– А это что – конфеты?
– Они Мышкины. Не против?
Мышь не сразу поняла даже, что обращаются к ней.
– Нет, конечно. Они же твои. Взял и взял… – ему правда не всё равно, что она думает? Помнит ли он вообще, что это был обмен? – А куда мы едем? Раз уж там нужны конфеты…
– Домой, – ответила Соперница.
– К кому-то из вас?
– Не совсем, скорее… – она дернулась, глядя на Цыгана возмущенно, – серьезно?
А тот, устроившись у второго окна, уже сложил руки и закрыл глаза. Будто бы собирался спать.
– Что?
– Ты собираешься это делать прямо здесь?
– А что?
– Действительно. Абсолютно ничего, – Соперница оглянулась нервно, обвела взглядом вагон. Наверняка, думала, что на них все смотрят. Мышь тоже не могла отделаться от этого ощущения. Ладно, может, никто и знает, как медитируют буддисты… да и закона, окончательно запрещающего другие религии, пока что нет… но рядом с Яном – таким вот, опустошенным и пугающим, любая ситуация становилось напряженнее, и любые слова звучали резче, чем должны были. Рядом с таким Яном им всем было плохо. Все хотели помочь ему, но помощи он не просил. Может, не мог. Может, не хотел. А ведь прежде Мышь думала, что он из тех, кто никогда не унывает и всем всегда приходит на помощь, что в их дружбе он будет вечно раздражающе веселым, а она будет беситься и завидовать…

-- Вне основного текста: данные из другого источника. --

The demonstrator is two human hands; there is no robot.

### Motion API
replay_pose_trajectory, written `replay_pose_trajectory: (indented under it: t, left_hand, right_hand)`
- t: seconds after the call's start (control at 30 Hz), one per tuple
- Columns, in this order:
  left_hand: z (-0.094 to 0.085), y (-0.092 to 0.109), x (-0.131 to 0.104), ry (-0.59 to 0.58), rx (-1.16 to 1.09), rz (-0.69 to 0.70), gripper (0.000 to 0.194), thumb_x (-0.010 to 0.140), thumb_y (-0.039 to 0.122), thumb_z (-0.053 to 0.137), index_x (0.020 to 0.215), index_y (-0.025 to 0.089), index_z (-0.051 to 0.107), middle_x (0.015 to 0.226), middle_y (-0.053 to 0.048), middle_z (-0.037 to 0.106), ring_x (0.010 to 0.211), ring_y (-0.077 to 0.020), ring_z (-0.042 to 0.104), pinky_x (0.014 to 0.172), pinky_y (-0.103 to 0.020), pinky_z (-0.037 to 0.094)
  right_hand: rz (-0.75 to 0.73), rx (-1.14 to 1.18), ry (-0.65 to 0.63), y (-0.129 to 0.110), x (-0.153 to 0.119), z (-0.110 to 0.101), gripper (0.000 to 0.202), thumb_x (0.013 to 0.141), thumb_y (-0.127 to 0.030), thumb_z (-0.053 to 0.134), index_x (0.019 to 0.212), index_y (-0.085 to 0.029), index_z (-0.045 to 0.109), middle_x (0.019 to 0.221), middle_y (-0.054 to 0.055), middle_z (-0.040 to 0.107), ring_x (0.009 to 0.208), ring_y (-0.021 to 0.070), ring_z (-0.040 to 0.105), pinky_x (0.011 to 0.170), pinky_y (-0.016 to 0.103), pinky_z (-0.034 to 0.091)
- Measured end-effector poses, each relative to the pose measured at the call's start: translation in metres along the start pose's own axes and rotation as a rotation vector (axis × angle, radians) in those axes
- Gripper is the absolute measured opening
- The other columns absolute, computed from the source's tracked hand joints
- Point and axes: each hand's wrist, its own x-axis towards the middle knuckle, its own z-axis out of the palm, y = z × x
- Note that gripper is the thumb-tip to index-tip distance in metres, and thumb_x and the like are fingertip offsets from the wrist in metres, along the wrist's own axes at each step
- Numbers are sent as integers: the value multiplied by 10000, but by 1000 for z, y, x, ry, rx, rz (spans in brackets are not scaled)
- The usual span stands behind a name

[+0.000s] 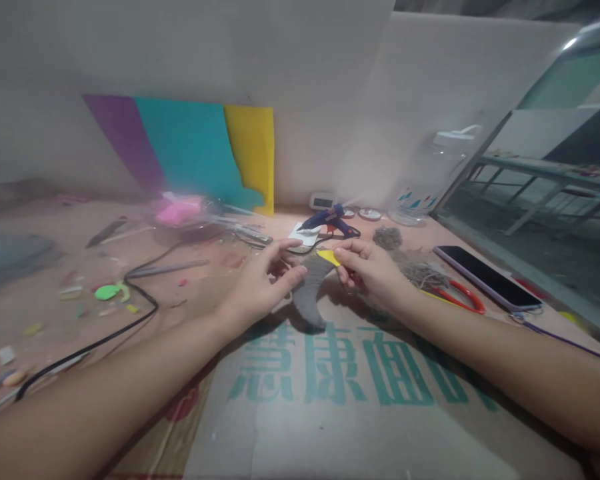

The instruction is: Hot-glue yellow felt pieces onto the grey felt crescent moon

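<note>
A grey, curved, tapering piece (pixel 310 297) is held above a printed white sheet (pixel 300 427), its tip pointing down. My left hand (pixel 267 277) grips its left side between thumb and fingers. At the upper right of the grey piece sits a small yellow piece (pixel 329 257), pinched between the thumb and fingers of my right hand (pixel 367 270). Just beyond my hands a blue glue gun (pixel 325 219) rests on a white pad (pixel 304 233).
Red-handled scissors (pixel 467 298), grey fibres (pixel 423 273) and a phone (pixel 487 277) lie right. A black cable (pixel 143 313) crosses the scrap-strewn left side. Behind are a pink lump (pixel 180 210), coloured sheets (pixel 190 150) and a clear jar (pixel 423 183).
</note>
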Motion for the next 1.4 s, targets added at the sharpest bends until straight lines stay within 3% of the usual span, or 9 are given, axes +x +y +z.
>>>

– Нурька, чего сопишь? Сердечко бьется быстро так…
Но ведь от этого… не хуже? Ведь теперь Мышь едет туда из-за него?
На станции, когда они еще ждали Вонючий Корабль, Мышь не удержалась и уточнила:
– Мне точно стоит с вами ехать? А если у меня снова начнется… ну, это?
– У любого может случиться, – Соперница придерживала Яна за локоть. Будто он может упасть. Хотя на ногах, вообще-то, он стоял вполне себе твердо.